━━ Data excerpt

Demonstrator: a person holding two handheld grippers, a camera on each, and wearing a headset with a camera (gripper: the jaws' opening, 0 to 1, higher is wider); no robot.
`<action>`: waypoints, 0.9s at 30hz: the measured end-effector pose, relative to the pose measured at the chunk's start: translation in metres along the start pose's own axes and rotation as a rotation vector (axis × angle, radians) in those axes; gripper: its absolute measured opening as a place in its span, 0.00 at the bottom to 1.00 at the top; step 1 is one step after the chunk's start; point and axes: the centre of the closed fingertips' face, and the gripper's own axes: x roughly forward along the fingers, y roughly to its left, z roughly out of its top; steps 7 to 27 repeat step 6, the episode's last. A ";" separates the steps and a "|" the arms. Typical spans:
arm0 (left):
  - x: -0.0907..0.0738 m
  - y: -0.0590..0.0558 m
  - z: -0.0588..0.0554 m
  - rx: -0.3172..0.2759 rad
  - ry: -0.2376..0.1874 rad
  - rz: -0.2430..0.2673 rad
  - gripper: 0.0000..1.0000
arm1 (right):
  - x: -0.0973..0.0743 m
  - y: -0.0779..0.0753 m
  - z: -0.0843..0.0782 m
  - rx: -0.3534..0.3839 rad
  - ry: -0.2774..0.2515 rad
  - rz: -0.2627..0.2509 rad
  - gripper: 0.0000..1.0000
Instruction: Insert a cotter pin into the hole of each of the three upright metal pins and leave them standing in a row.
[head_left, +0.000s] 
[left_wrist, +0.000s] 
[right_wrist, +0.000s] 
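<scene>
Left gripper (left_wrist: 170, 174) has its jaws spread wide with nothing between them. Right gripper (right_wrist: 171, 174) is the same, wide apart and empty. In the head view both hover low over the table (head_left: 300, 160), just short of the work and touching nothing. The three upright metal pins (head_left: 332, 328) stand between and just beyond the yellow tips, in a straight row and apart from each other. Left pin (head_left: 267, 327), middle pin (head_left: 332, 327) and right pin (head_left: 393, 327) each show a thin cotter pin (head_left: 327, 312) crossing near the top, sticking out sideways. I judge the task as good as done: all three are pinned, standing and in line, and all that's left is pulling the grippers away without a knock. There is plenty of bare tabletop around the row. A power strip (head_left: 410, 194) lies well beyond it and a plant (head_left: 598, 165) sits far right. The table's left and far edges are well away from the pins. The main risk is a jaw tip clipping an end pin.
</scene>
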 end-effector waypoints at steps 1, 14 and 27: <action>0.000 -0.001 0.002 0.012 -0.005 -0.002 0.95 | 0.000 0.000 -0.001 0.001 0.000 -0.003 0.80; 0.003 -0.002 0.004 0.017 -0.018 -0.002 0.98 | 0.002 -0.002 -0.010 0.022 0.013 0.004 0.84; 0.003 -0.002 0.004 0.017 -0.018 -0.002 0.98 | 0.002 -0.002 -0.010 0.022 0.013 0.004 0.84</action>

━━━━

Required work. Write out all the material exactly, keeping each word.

Completed task.
Demonstrator: a person holding two handheld grippers, a camera on each, and wearing a headset with a camera (gripper: the jaws' opening, 0 to 1, higher is wider); no robot.
`<action>`: waypoints, 0.9s at 30hz: the measured end-effector pose, relative to the pose measured at the chunk's start: translation in metres along the start pose's own axes and rotation as a rotation vector (axis × angle, radians) in those axes; gripper: its absolute measured opening as a place in its span, 0.00 at the bottom to 1.00 at the top; step 1 is one step after the chunk's start; point and axes: the centre of the closed fingertips' face, and the gripper's own axes: x roughly forward along the fingers, y roughly to its left, z roughly out of its top; steps 7 to 27 repeat step 6, the episode's last. A ";" separates the steps and a "|" the arms. Typical spans:
arm0 (left):
  - x: -0.0907..0.0738 m
  - y: -0.0590..0.0558 m
  - z: -0.0588..0.0554 m
  - rx: -0.3172..0.2759 rad
  - ry: -0.2376..0.1874 rad
  - rz: -0.2430..0.2673 rad
  - gripper: 0.0000..1.0000
arm1 (right):
  - x: -0.0973..0.0743 m
  - y: -0.0779..0.0753 m
  - z: -0.0843..0.0782 m
  - rx: -0.3534..0.3839 rad
  - ry: -0.2774..0.2515 rad
  - rz: -0.2627..0.2509 rad
  - gripper: 0.0000..1.0000
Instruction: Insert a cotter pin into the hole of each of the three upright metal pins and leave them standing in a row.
[head_left, +0.000s] 
[left_wrist, +0.000s] 
[right_wrist, +0.000s] 
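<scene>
Left gripper (left_wrist: 170, 174) has its jaws spread wide with nothing between them. Right gripper (right_wrist: 171, 174) is the same, wide apart and empty. In the head view both hover low over the table (head_left: 300, 160), just short of the work and touching nothing. The three upright metal pins (head_left: 332, 328) stand between and just beyond the yellow tips, in a straight row and apart from each other. Left pin (head_left: 267, 327), middle pin (head_left: 332, 327) and right pin (head_left: 393, 327) each show a thin cotter pin (head_left: 327, 312) crossing near the top, sticking out sideways. I judge the task as good as done: all three are pinned, standing and in line, and all that's left is pulling the grippers away without a knock. There is plenty of bare tabletop around the row. A power strip (head_left: 410, 194) lies well beyond it and a plant (head_left: 598, 165) sits far right. The table's left and far edges are well away from the pins. The main risk is a jaw tip clipping an end pin.
</scene>
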 end-effector waypoints at steps 1, 14 and 27: <action>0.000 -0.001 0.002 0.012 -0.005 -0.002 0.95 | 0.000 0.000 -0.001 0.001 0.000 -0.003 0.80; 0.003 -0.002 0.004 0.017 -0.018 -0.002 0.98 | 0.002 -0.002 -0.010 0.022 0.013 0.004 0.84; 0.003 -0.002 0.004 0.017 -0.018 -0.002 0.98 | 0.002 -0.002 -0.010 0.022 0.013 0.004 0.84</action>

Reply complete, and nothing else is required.